As the sun rose on Sunday 4th November more than 400 drivers and their passengers set out on the world famous Bonhams London to Brighton Veteran Car Run supported by Hiscox.
Over the past four years I have had the pleasure of photographing these magnificent carriages crossing the finishing line at Madeira Drive Brighton and have come to recognise the returning cars, drivers and passengers with much admiration.
I arrived at 9am in anticipation to familiarise myself with the set-up, as it varies a little each year, and to catch up with the expert media team who started their day at Hyde Park to hear how the crowds, drivers and passengers were feeling at the start line.
The first of the remarkable, pioneering horseless carriages dating back to pre-1905 left Hyde Park at 06.59 am and for the next couple of hours a huge variety of vehicles streamed down Constitution Hill, past Buckingham Palace on to The Mall.
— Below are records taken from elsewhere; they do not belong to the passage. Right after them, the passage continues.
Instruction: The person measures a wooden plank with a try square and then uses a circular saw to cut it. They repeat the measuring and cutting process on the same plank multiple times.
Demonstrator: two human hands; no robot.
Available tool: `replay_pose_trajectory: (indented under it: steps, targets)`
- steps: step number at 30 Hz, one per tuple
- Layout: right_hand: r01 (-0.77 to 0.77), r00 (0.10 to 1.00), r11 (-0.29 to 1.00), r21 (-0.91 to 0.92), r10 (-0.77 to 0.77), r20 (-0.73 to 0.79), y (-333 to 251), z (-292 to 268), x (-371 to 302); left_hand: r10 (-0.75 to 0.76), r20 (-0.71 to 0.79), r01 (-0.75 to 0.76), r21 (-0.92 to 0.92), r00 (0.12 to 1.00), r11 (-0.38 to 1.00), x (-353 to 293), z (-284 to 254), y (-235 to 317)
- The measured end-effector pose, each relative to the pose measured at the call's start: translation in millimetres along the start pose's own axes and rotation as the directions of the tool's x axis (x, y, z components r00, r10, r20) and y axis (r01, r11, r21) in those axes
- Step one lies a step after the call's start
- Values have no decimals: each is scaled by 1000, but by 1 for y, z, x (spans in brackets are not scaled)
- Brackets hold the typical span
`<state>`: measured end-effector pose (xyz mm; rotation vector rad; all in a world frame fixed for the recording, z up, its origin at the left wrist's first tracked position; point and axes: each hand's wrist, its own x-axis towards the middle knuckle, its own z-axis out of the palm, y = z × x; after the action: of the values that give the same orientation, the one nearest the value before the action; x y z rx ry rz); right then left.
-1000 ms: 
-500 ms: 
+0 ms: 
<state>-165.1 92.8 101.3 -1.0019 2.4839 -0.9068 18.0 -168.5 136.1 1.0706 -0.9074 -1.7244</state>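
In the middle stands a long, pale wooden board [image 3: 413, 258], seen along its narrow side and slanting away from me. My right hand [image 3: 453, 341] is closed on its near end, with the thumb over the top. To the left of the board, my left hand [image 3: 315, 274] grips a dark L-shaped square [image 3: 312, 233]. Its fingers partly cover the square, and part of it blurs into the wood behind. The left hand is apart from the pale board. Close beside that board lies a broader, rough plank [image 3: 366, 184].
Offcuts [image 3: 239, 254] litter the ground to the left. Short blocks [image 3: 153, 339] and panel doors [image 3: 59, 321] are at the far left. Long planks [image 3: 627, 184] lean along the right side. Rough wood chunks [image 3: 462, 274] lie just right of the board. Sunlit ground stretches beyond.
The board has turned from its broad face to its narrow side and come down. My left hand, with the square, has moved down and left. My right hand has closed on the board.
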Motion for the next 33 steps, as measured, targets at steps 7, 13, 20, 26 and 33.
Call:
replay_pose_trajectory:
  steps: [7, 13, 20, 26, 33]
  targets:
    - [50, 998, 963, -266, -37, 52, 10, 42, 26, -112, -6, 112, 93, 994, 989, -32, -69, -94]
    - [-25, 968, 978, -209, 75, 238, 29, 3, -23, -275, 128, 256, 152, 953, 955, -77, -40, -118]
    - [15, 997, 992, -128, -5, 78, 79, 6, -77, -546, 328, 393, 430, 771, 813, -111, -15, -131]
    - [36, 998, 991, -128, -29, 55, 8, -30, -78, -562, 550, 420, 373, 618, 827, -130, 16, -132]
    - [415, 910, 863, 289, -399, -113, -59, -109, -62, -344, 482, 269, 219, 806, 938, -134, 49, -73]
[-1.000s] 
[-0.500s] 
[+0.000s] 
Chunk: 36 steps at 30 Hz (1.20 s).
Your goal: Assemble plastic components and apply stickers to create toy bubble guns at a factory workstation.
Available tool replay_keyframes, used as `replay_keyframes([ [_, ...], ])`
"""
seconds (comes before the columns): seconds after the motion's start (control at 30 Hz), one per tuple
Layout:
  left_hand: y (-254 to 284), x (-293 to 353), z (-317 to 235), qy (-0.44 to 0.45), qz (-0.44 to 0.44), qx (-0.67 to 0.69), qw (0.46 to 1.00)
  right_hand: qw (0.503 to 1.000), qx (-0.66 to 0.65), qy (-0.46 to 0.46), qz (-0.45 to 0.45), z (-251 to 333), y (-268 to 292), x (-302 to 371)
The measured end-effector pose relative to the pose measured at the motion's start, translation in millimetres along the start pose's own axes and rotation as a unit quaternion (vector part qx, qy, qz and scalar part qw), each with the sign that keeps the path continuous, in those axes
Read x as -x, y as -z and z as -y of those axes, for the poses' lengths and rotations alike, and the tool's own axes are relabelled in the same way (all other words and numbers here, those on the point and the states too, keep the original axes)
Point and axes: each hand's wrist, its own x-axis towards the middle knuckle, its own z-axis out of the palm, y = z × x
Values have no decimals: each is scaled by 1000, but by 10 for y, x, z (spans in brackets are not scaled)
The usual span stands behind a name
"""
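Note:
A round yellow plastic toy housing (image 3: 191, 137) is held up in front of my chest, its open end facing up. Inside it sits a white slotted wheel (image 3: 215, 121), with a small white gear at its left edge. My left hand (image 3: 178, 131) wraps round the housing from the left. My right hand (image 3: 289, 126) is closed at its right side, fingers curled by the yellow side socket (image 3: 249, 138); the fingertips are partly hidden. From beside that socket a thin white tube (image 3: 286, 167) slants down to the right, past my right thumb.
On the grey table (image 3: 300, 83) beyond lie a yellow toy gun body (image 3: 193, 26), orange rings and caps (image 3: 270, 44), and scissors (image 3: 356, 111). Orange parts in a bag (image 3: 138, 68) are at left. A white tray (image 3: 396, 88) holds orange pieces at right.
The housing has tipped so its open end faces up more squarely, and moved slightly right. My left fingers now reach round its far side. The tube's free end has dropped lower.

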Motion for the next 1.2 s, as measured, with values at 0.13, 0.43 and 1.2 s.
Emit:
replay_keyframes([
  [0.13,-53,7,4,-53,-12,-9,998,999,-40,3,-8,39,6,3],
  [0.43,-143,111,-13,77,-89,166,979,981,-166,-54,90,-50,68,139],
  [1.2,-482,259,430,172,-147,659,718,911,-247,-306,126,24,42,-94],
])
This year – and for the first time – the route was split in Parliament Square to minimise traffic delays and congestion in south London. Half of the eager participants travelled over Westminster Bridge and then followed the traditional A23 route via Kennington, Brixton and Streatham Common; the other half left over Lambeth Bridge then travelled via Vauxhall, Clapham Common and Tooting. The two routes merged on the A236 just north of Croydon with the entire magical cavalcade reunited at the spectator-friendly halfway halt in Crawley High Street.
Crawley High Street also marks an important stage on the Run as it’s the start of the Regularity Time Trial, the only competitive element of the event. Finishing 13 miles away in Burgess Hill, the Regularity Time Trial requires drivers to get as close to a chosen average speed as possible.
After Burgess Hill, the vehicles tackled yet more scenic but demanding Sussex roads over the rolling South Downs, passing through Hassocks and Clayton before re-joining the A23 for the run into Brighton and the seaside finish on Madeira Drive. Adding to this year’s spectacle, many of the busy pubs along the 60-mile route opened early and supporting the event’s charity partner The Movember Foundation.
The first car home was the 1901 Oldsmobile of Andres Melkus from Austria arriving on Madeira Drive at 10.23am, which is the same car and driver as last year, well done to Andreas and his trusted Oldsmobile!
While the Run is famously not a race, the increasingly popular Regularity Time Trial does provide a competitive element. More than 320 entrants, more than ever before, elected to take part in the Trial by attempting to keep to a strict average speed for the stretch between Crawley and Burgess Hill. The winner was Paul Kelling in an Oldsmobile who covered the 13 miles at an average speed of 12.05mph compared to his 12mph target.
The weather had been kind this year as it was unseasonably warm making for a pleasant trip for the participants and spectators alike. For me it was a much more pleasurable eight hours photographing without the biting wind from the English Channel experienced during previous sunny years.
Here are a selection of photographs from the day at the finishing line in Brighton showing the atmosphere and emotion of this historic Car Run. To see a wider selection of images from the day simply click here to the Events section of the website.
In total, nearly ninety per cent of the starters made it to Brighton before the 4.30pm deadline to claim a coveted finishers’ medal – just 44 of the starters failing to reach the sea front.
It was a fun and tiring day, but rewarding to hear the many stories the drivers gave about the history of their experiences as passengers and eventually drivers of the carriages taking part in the Car Run, that started when they were small children sitting on their parents’ knees.
I’m already looking forward to the Bonhams London to Brighton Veteran Car Run next year, don’t forget to save the date, Sunday 3 November 2019.